EXERCISE AIM →
Using the data below, output the first line and every line after it up to and including the line containing "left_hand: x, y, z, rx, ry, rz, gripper", exactly as written and with nothing added.

▬▬▬▬▬▬▬▬▬▬

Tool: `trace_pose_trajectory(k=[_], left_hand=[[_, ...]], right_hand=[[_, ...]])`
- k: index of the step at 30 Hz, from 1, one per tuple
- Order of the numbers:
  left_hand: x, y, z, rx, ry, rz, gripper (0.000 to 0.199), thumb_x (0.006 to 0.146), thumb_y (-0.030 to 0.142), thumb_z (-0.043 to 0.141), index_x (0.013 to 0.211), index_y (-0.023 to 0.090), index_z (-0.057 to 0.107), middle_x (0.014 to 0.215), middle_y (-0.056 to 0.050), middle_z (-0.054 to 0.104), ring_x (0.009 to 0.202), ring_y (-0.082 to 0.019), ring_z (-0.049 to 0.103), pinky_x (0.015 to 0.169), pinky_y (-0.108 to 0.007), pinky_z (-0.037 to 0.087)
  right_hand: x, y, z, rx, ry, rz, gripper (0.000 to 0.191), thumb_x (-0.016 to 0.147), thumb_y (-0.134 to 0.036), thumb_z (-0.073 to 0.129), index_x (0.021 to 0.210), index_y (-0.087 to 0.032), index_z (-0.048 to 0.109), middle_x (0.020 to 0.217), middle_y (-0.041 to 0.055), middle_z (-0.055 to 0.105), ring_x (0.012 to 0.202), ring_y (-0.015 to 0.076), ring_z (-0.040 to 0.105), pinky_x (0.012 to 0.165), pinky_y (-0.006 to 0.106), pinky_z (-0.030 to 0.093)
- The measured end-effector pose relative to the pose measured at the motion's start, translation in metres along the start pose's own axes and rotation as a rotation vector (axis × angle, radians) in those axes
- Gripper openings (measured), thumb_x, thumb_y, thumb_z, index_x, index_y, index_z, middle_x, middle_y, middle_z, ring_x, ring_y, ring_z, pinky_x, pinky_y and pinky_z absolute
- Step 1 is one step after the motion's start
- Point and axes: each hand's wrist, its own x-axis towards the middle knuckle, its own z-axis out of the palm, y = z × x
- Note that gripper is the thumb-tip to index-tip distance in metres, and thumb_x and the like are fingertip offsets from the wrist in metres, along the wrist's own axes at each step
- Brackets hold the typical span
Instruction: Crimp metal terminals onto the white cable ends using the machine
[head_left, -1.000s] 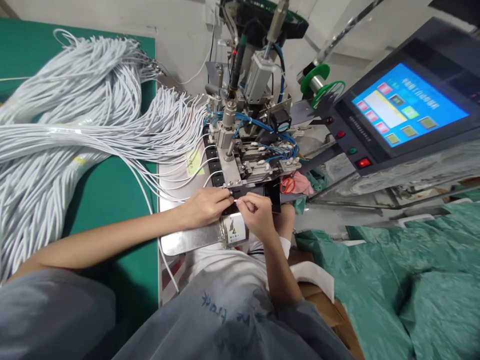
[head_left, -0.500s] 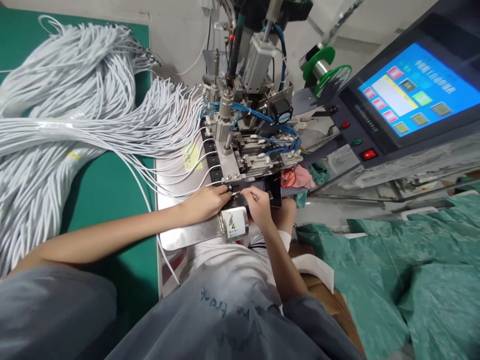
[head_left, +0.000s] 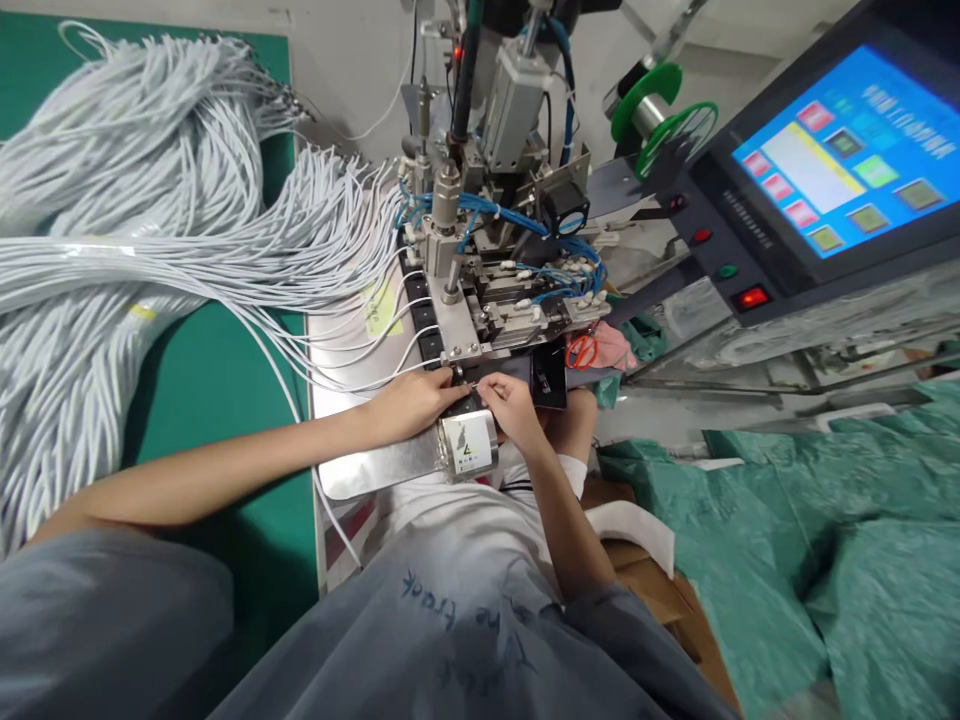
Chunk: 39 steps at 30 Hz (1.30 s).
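At the front of a wire-processing machine (head_left: 457, 320), my two hands meet fingertip to fingertip. My left hand (head_left: 412, 402) rests at the end of its row of black blocks (head_left: 429, 345), thumb and fingers pinched together. Facing it, my right hand (head_left: 510, 405) is also closed in a pinch. Something tiny sits between the fingertips, too small to name. White cables (head_left: 352, 335) run from the left into the black blocks, passing just behind my left hand. Below the fingers is a silver motor-like housing (head_left: 469, 445) with a white label.
Large bundles of white cable (head_left: 150, 150) lie on the green table (head_left: 217, 400) at left. A lit touch screen (head_left: 847, 150) leans in at right, near a green spool (head_left: 652, 110). Red-handled scissors (head_left: 582, 350) lie beside a pink cloth (head_left: 611, 345). Green sheeting (head_left: 862, 520) covers the lower right.
My right hand has shifted slightly left, bringing its fingertips closer to my left hand's. The left hand stays at the same spot on the machine. The view has tilted a little.
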Motion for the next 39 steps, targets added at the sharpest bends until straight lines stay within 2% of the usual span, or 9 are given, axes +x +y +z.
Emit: trace_pose_trajectory(k=[12, 21, 25, 30, 32, 34, 36, 39], left_hand=[[0.002, -0.001, -0.004, 0.173, -0.051, 0.073, 0.041, 0.086, 0.009, 0.041, 0.125, 0.018, 0.050, 0.086, -0.007, 0.054, 0.067, -0.015, 0.058, 0.056, -0.024, 0.047], [0.002, -0.002, -0.003, 0.161, -0.078, 0.082, 0.043, 0.084, 0.006, 0.040, 0.125, 0.015, 0.049, 0.089, -0.008, 0.053, 0.071, -0.017, 0.058, 0.058, -0.026, 0.047], [0.002, 0.000, -0.005, 0.189, -0.106, 0.072, 0.044, 0.083, 0.006, 0.044, 0.126, 0.016, 0.047, 0.091, -0.008, 0.053, 0.073, -0.017, 0.058, 0.058, -0.026, 0.047], [0.001, 0.006, -0.008, 0.205, -0.076, 0.036, 0.044, 0.084, 0.006, 0.043, 0.127, 0.015, 0.048, 0.089, -0.010, 0.054, 0.077, -0.020, 0.058, 0.058, -0.027, 0.046], [0.000, 0.008, -0.011, 0.214, -0.092, 0.016, 0.035, 0.083, 0.007, 0.045, 0.116, 0.013, 0.056, 0.086, -0.010, 0.056, 0.076, -0.020, 0.058, 0.058, -0.028, 0.045], [-0.002, 0.010, -0.016, 0.220, -0.120, -0.023, 0.020, 0.081, 0.007, 0.048, 0.092, 0.011, 0.064, 0.079, -0.009, 0.056, 0.074, -0.021, 0.057, 0.057, -0.029, 0.044], [-0.004, 0.011, -0.022, 0.230, -0.139, -0.046, 0.015, 0.079, 0.007, 0.049, 0.073, 0.011, 0.062, 0.074, -0.009, 0.056, 0.073, -0.022, 0.057, 0.055, -0.030, 0.042], [-0.005, 0.012, -0.028, 0.238, -0.136, -0.040, 0.018, 0.078, 0.005, 0.047, 0.072, 0.012, 0.062, 0.076, -0.010, 0.056, 0.073, -0.022, 0.056, 0.050, -0.029, 0.037]], right_hand=[[0.005, 0.002, -0.001, 0.018, -0.061, 0.061, 0.018, 0.071, -0.034, 0.057, 0.068, -0.016, 0.056, 0.055, -0.0037, 0.050, 0.053, 0.0099, 0.047, 0.051, 0.022, 0.035], [0.009, 0.003, 0.001, 0.025, -0.030, 0.041, 0.017, 0.071, -0.033, 0.056, 0.067, -0.016, 0.056, 0.056, -0.0026, 0.051, 0.053, 0.0105, 0.047, 0.050, 0.023, 0.035], [0.011, 0.003, 0.002, 0.029, -0.055, 0.083, 0.016, 0.072, -0.033, 0.054, 0.067, -0.018, 0.053, 0.053, -0.0040, 0.047, 0.050, 0.0100, 0.043, 0.049, 0.023, 0.032], [0.009, 0.010, 0.004, 0.092, -0.113, 0.084, 0.019, 0.076, -0.036, 0.052, 0.067, -0.019, 0.047, 0.054, -0.0059, 0.041, 0.049, 0.0088, 0.037, 0.048, 0.022, 0.029], [0.008, 0.013, 0.005, 0.105, -0.143, 0.060, 0.024, 0.078, -0.039, 0.051, 0.065, -0.020, 0.044, 0.054, -0.0066, 0.036, 0.049, 0.0084, 0.033, 0.047, 0.021, 0.027], [0.008, 0.015, 0.007, 0.080, -0.147, 0.019, 0.028, 0.080, -0.042, 0.050, 0.064, -0.020, 0.042, 0.055, -0.0067, 0.033, 0.049, 0.0084, 0.030, 0.047, 0.021, 0.026], [0.010, 0.014, 0.007, 0.024, -0.116, -0.029, 0.030, 0.081, -0.043, 0.050, 0.063, -0.020, 0.042, 0.055, -0.0064, 0.033, 0.050, 0.0087, 0.031, 0.047, 0.021, 0.026], [0.009, 0.006, 0.004, -0.077, 0.006, -0.085, 0.031, 0.081, -0.043, 0.049, 0.062, -0.020, 0.042, 0.054, -0.0059, 0.035, 0.051, 0.0096, 0.033, 0.049, 0.022, 0.029]])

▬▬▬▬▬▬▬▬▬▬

RESULT FOR THIS TASK →
Tool: `trace_pose_trajectory(k=[_], left_hand=[[_, ...]], right_hand=[[_, ...]])`
- k: index of the step at 30 Hz, from 1, one per tuple
- Order of the numbers:
  left_hand: x, y, z, rx, ry, rz, gripper (0.000 to 0.199), thumb_x (0.006 to 0.146), thumb_y (-0.030 to 0.142), thumb_z (-0.043 to 0.141), index_x (0.013 to 0.211), index_y (-0.023 to 0.090), index_z (-0.057 to 0.107), middle_x (0.014 to 0.215), middle_y (-0.056 to 0.050), middle_z (-0.054 to 0.104), ring_x (0.009 to 0.202), ring_y (-0.082 to 0.019), ring_z (-0.049 to 0.103), pinky_x (0.015 to 0.169), pinky_y (-0.108 to 0.007), pinky_z (-0.037 to 0.087)

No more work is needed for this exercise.